Friday & Saturday
From Friday Evening I’ve been re-reading The Kite Runner by Khaled Hosseini to teach the GCSE students for their controlled assessment.
This was something I read some time back and I can actually say that it is my favourite book. For Hosseini’s first novel, it is beautifully written and rich with history and feeling. It is definitely worth reading, but the GCSE students only have 6 weeks to know all about it, meaning only a few chapters can be studied and taught.
I won’t spoil the book for those who haven’t read it, but it has moments in the book that have made me cry over these two days than when I read it originally. Probably because I’ve had to focus on the language and decipher pages I already found hard to read…
I began Friday with work. Then spent the middle with catching up with a friend over food:
Then got home to start reading Kite Runner.
But mum’s helping my sister with the newborn so I had to spread out my reading between cooking lunch and dinner. Lunch was jap chae and dinner was usual curry.
Coming back to the book, I’m hoping it translates well with the class. With the students being majority boys and the novel based on two male childhood friends, I want them to at least like it, if not really enjoy it. With a class of re-sit GCSE students it’s difficult to get them excited about much. Which takes me to state some interesting observations I’ve made;
- majority of the students have either grown up in England or come from abroad
- most are boys
- when writing up any work, I’ve read some amazing pieces of writing
- they zoom through most of the tasks and are left bored for majority of the lessons
So it ones wondering why they’re there! And the most common or obvious reason is that those who were born here just didn’t bother. As simple as that. Which means they have to then sit through things they’ve already learnt but must go over. In short, the year is just one loooong revision to them. This results in low turn outs in class and minimal class participation because many are not bothered.
Anywho, I’m just glad I get to actually teach them something interesting.
It’s odd for me to re-read anything. Once I’ve read something, I don’t visit it again. Yet, I hardly sell, give away or dispose of books I have read.

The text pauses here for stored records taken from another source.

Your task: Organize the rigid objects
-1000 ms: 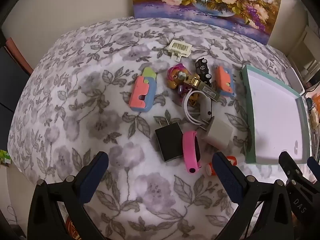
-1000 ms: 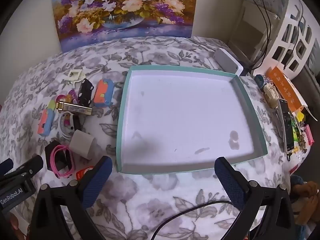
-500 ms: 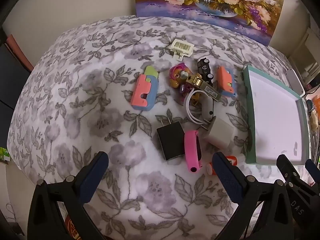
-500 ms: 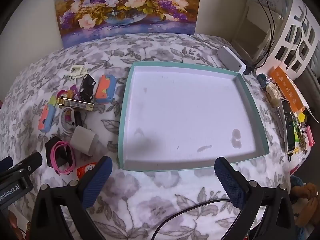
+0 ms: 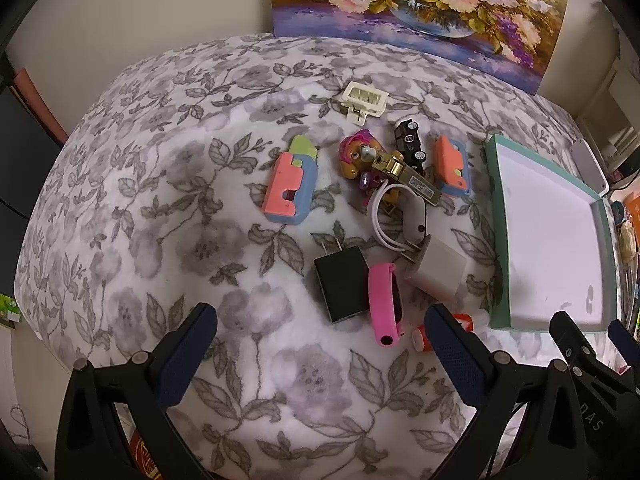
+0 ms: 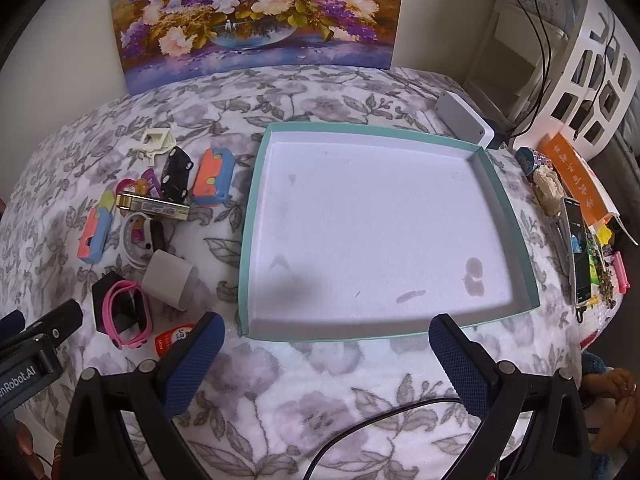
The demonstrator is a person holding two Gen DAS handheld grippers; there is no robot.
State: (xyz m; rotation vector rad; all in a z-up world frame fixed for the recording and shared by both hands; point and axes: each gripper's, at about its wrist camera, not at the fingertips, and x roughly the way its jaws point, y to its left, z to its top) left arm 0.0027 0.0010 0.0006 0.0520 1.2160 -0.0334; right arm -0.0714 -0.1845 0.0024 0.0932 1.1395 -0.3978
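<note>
Two handheld grippers hang above a tabletop (image 5: pixel 132 208) covered in a grey floral cloth, both with jaws spread wide and holding nothing. The left gripper (image 5: pixel 320 344) hovers at the near edge of a cluster of small rigid objects: a black charger (image 5: pixel 341 285) lies just beside a pink wristband (image 5: pixel 385 303), which touches a white charger (image 5: pixel 438 270) on its right. A small orange-and-white item (image 5: pixel 420 336) is partly hidden behind the gripper's right finger. Farther back sit a pink-and-blue block (image 5: pixel 289 192), a toy figure (image 5: pixel 356 158), a gold bar-shaped piece (image 5: pixel 412 178), a black toy car (image 5: pixel 410 142), an orange-and-blue block (image 5: pixel 452 166) and a cream plastic clip (image 5: pixel 365 100), with a looped white cable (image 5: pixel 384 216) between them. The right gripper (image 6: pixel 324 360) hangs near the front rim of a teal-edged tray (image 6: pixel 248 240) with a white, stained floor, which stands to the right of the cluster and holds none of the objects. A floral painting (image 6: pixel 256 12) leans against the far wall.
</note>
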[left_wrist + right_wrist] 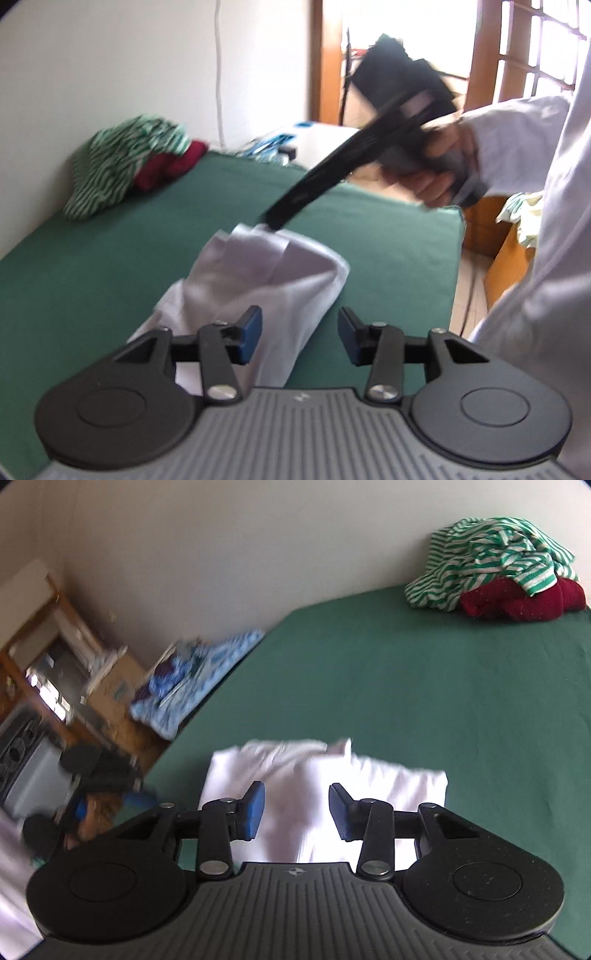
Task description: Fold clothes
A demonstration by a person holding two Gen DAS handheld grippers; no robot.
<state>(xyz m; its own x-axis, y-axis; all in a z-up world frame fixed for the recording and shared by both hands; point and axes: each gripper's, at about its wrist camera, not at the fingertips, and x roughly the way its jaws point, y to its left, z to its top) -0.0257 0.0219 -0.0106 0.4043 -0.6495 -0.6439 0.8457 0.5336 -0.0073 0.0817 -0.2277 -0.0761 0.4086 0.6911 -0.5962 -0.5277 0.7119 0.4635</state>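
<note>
A folded white cotton garment (258, 288) lies on the green-sheeted bed (129, 236), near its front edge. The left gripper (300, 336) hovers just over the garment, blue-padded fingers (251, 334) parted and empty; the right gripper (296, 809) does likewise. A green-and-white striped shirt (491, 561) and dark red cloth (524, 600) are heaped well beyond the garment, by the wall.
</note>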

I hoard them 😀 But with this book, I’ve come back to it and found it easy to get lost in the descriptions of Afghanistan of a childhood as sweet as the pomegranates that keep popping up through the pages.
And I can go on with quoting lines from this book. Lines that touch your heart and fill your mind. But the two that resonated with me most and have never left my memory are:
“For you, a thousand times over”
“And that’s the thing with people about people who mean everything they say. They think everyone else does too”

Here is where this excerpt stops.